Service-Blockade durch die Hintertür oder im Schleichgang

DDoS-Angriffe verlaufen oft unbemerkt

| Autor / Redakteur: Werner Thalmeier* / Stephan Augsten

Das Segmentieren von Netzwerken ist ein wichtiges Mittel, um die Folgeschäden durch DDoS-Attacken in Grenzen zu halten.
Das Segmentieren von Netzwerken ist ein wichtiges Mittel, um die Folgeschäden durch DDoS-Attacken in Grenzen zu halten. (Bild: Archiv)

Schlagzeilen machen „Distributed Denial of Service“-Attacken in der Regel nur dann, wenn sie Netzwerke komplett in die Knie zwingen. Doch oft bemerken Unternehmen nicht einmal, dass sie unter Beschuss sind. Die Schäden können bei solch schleichenden Angriffen genauso hoch oder höher sein als bei einem Frontalangriff.

Beim IP-Telefonie-Anbieter Sipgate ging im Oktober 2014 nur noch wenig: Mehrere DDoS-Angriffswellen führten dazu, dass viele Kunden gar nicht mehr telefonieren konnten. In den meisten Fällen sind solche Cyber-Angriffe entweder finanziell oder politisch („Hacktivismus“) motiviert.

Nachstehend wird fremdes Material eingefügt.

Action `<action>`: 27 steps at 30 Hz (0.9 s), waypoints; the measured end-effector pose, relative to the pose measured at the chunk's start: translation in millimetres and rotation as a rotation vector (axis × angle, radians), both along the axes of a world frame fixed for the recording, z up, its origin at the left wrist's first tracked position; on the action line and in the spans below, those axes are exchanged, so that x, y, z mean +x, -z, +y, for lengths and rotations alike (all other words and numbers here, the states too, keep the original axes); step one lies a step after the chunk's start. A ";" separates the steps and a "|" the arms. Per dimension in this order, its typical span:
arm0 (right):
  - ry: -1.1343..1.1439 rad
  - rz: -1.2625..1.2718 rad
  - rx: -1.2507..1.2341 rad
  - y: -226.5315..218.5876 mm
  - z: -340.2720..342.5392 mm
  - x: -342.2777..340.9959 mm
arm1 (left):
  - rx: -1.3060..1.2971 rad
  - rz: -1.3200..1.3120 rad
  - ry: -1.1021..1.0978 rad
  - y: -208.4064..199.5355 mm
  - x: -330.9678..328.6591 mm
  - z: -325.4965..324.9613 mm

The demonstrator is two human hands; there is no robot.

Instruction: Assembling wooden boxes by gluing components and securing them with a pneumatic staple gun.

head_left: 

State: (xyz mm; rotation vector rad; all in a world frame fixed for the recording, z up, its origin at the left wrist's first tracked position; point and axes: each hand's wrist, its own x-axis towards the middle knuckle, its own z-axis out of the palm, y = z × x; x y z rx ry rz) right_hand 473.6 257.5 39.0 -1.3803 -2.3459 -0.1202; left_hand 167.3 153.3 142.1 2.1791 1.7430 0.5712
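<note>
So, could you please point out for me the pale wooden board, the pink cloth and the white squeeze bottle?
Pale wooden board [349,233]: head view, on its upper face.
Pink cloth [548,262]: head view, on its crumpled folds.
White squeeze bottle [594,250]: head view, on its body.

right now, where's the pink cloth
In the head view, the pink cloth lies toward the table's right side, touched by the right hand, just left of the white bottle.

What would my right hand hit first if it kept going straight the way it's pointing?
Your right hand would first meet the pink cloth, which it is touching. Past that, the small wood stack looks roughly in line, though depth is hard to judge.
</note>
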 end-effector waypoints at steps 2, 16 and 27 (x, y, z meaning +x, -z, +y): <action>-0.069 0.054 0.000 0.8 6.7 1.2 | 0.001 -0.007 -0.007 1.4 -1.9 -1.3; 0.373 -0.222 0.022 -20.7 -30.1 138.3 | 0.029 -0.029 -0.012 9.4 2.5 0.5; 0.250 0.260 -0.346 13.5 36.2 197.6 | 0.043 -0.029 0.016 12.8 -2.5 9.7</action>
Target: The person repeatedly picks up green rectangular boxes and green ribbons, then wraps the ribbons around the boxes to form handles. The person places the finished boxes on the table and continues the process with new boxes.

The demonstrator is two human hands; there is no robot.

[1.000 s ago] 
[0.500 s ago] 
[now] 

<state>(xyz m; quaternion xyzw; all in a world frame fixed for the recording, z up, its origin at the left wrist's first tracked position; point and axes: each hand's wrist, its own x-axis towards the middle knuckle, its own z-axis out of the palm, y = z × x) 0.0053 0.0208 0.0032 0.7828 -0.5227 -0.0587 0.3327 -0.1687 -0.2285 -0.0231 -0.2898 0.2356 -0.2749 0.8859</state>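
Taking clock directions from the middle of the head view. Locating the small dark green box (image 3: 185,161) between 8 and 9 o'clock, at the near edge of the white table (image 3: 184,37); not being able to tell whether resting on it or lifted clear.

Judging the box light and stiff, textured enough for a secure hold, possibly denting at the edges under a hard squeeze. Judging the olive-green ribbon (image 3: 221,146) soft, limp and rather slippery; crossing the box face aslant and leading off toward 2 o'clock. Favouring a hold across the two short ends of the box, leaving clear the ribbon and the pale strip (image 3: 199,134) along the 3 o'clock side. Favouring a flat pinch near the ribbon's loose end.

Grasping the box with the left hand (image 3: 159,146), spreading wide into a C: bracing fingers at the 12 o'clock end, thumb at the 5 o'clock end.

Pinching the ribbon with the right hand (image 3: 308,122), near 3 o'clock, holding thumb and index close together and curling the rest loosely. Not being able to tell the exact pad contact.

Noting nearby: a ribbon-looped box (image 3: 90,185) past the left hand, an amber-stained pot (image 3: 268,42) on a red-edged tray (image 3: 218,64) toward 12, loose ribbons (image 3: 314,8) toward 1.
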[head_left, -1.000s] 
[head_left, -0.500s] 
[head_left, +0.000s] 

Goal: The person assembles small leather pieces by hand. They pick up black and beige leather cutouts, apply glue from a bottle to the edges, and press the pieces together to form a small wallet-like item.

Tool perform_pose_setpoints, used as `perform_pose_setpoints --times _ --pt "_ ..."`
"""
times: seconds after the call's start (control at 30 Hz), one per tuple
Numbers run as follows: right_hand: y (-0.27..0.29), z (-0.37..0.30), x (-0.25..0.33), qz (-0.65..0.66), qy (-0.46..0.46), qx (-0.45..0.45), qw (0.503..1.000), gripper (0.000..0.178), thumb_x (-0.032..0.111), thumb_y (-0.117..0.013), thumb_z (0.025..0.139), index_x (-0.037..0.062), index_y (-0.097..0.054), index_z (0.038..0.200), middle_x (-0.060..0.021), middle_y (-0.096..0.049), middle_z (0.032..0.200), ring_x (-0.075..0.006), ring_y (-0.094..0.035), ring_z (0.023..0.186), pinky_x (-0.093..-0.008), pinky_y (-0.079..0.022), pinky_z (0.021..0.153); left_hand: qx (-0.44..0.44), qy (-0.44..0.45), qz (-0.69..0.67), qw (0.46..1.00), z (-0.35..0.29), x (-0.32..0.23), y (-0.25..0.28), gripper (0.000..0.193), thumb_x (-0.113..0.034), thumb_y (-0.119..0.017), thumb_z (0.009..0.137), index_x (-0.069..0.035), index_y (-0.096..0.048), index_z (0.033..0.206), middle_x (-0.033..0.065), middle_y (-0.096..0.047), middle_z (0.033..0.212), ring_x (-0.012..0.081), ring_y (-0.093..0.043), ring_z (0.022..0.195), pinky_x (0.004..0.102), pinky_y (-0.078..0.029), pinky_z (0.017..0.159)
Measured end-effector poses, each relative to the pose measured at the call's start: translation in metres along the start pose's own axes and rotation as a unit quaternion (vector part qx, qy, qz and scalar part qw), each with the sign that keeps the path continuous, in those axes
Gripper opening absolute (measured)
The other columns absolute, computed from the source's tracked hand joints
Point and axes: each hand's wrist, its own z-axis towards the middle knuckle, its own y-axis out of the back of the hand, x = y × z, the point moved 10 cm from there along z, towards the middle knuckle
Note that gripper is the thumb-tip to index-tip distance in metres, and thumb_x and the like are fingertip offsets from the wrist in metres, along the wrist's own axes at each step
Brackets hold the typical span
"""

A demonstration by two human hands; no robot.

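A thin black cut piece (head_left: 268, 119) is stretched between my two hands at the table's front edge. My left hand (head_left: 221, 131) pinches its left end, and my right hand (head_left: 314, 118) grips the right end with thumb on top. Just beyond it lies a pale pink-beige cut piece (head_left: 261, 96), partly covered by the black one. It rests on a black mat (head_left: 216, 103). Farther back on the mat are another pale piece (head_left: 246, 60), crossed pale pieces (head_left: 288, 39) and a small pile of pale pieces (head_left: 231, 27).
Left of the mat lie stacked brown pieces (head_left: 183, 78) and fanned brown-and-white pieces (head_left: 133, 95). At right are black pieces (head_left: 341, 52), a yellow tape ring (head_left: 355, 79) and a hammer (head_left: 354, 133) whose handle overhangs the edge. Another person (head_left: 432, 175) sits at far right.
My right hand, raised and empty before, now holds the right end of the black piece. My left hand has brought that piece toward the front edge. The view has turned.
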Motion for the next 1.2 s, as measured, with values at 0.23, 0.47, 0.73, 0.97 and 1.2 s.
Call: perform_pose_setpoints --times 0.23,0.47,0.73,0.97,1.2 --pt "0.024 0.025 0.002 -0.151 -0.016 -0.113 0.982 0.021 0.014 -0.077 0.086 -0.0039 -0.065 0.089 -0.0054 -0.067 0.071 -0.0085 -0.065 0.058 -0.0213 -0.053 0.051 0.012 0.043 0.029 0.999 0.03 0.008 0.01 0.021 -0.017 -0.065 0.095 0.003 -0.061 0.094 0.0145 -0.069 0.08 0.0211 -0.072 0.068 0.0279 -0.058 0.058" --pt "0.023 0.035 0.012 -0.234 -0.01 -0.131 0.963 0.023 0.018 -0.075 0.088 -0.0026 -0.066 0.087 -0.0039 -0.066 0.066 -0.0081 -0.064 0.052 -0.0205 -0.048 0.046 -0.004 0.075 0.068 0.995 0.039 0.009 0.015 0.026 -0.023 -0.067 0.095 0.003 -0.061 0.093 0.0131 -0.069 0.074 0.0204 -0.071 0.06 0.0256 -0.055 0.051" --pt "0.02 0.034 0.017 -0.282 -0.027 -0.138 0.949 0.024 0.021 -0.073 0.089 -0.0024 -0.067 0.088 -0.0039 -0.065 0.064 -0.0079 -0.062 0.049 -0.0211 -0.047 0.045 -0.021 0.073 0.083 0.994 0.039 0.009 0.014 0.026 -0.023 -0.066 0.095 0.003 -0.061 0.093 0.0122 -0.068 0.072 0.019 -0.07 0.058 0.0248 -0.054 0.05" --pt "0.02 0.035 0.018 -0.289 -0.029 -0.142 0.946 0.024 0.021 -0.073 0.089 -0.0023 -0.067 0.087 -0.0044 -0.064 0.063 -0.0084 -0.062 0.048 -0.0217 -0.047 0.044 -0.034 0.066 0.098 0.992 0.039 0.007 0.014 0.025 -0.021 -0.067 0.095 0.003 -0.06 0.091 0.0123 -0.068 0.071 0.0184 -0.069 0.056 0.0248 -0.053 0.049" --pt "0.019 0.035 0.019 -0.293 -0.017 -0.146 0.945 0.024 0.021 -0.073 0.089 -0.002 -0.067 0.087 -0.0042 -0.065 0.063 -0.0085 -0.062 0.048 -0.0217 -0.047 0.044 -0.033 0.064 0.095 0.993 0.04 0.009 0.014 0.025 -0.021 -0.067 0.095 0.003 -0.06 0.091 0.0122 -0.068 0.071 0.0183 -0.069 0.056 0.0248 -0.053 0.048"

Eine immer größere Rolle spielt auch Wirtschaftsspionage, die in Deutschland vor allem den Mittelstand und dort die sogenannten „Hidden Champions“ im Visier hat. So berichteten schon vor zwei Jahren 21 Prozent der vom TÜV Süd befragten 7.000 Unternehmen, dass sie von Industriespionage geschädigt wurden.

Die meisten Unternehmen gehen davon aus, dass das primäre Ziel eines DDoS-Angriffs vor allem die Verfügbarkeit der Infrastruktur eines Opfers ist. Was die meisten nicht bedenken: Die Gefahrenlage reicht noch viel weiter. Immer öfter dienen solche breitbandigen Angriffe nur der Ablenkung vom eigentlichen Einbruch, der dann unter Umständen über Wochen, Monate oder sogar Jahre unbemerkt bleibt.

Im Falle solcher „Advanced Persistent Threats“ (APTs) wiegen sich die betroffenen Unternehmen in der Überzeugung, einen DDoS-Angriff abgewehrt zu haben. Derweil nisten sich die Angreifer unerkannt auf den internen Systemen ein und haben weiterhin freien Zugang zu vertraulichen Dokumenten oder Finanzdaten.

Das Emergency Response Team (ERT) von Radware zum Beispiel verzeichnet mehr und mehr dieser mehrschichtigen Angriffe, die vor allem geschäftskritische Unternehmensanwendungen und finanzielle Daten ausspähen und manipulieren wollen. Die Sicherheitsexperten machten vor allem zwei für die Angreifer erfolgreichen Methoden aus: ein sich langfristiges Einnisten durch die Hintertür sowie schleichende und getarnte Attacken („Stealth Attacks“).

DDoS-Angriff als Türöffner

Jeder Fan von Action-Filmen kennt den Trick: Verbrecherbanden veranstalten ein großes Durcheinander, das die Wachleute ablenkt, während Eindringlinge durch die Hintertür ins Gebäude gelangen und den eigentlichen Coup landen. In der Cyber-Welt stellt in der Regel eine DDoS-Attacke dieses große Durcheinander dar, das dafür sorgt, dass die Abwehrsysteme außer Gefecht gesetzt werden und gegebenenfalls sogar auf „Fail Open“ schalten.

Es genügt schon, wenn eine kritische Komponente der installierten Sicherheitslösung wie eine Firewall oder ein Angriffserkennungssystem (Intrusion Prevention System, IPS) dem Angriff nicht mehr standhält. Ist dies der Fall, erweitern die Angreifer ihre Attacken auf die Applikationsebene, durch einfache SQL Injections, XSS Malware oder andere Eindringlinge. Diese eingeschleuste Malware (APTs) kann dann in Ruhe und unbemerkt mit ihrem Tagewerk beginnen.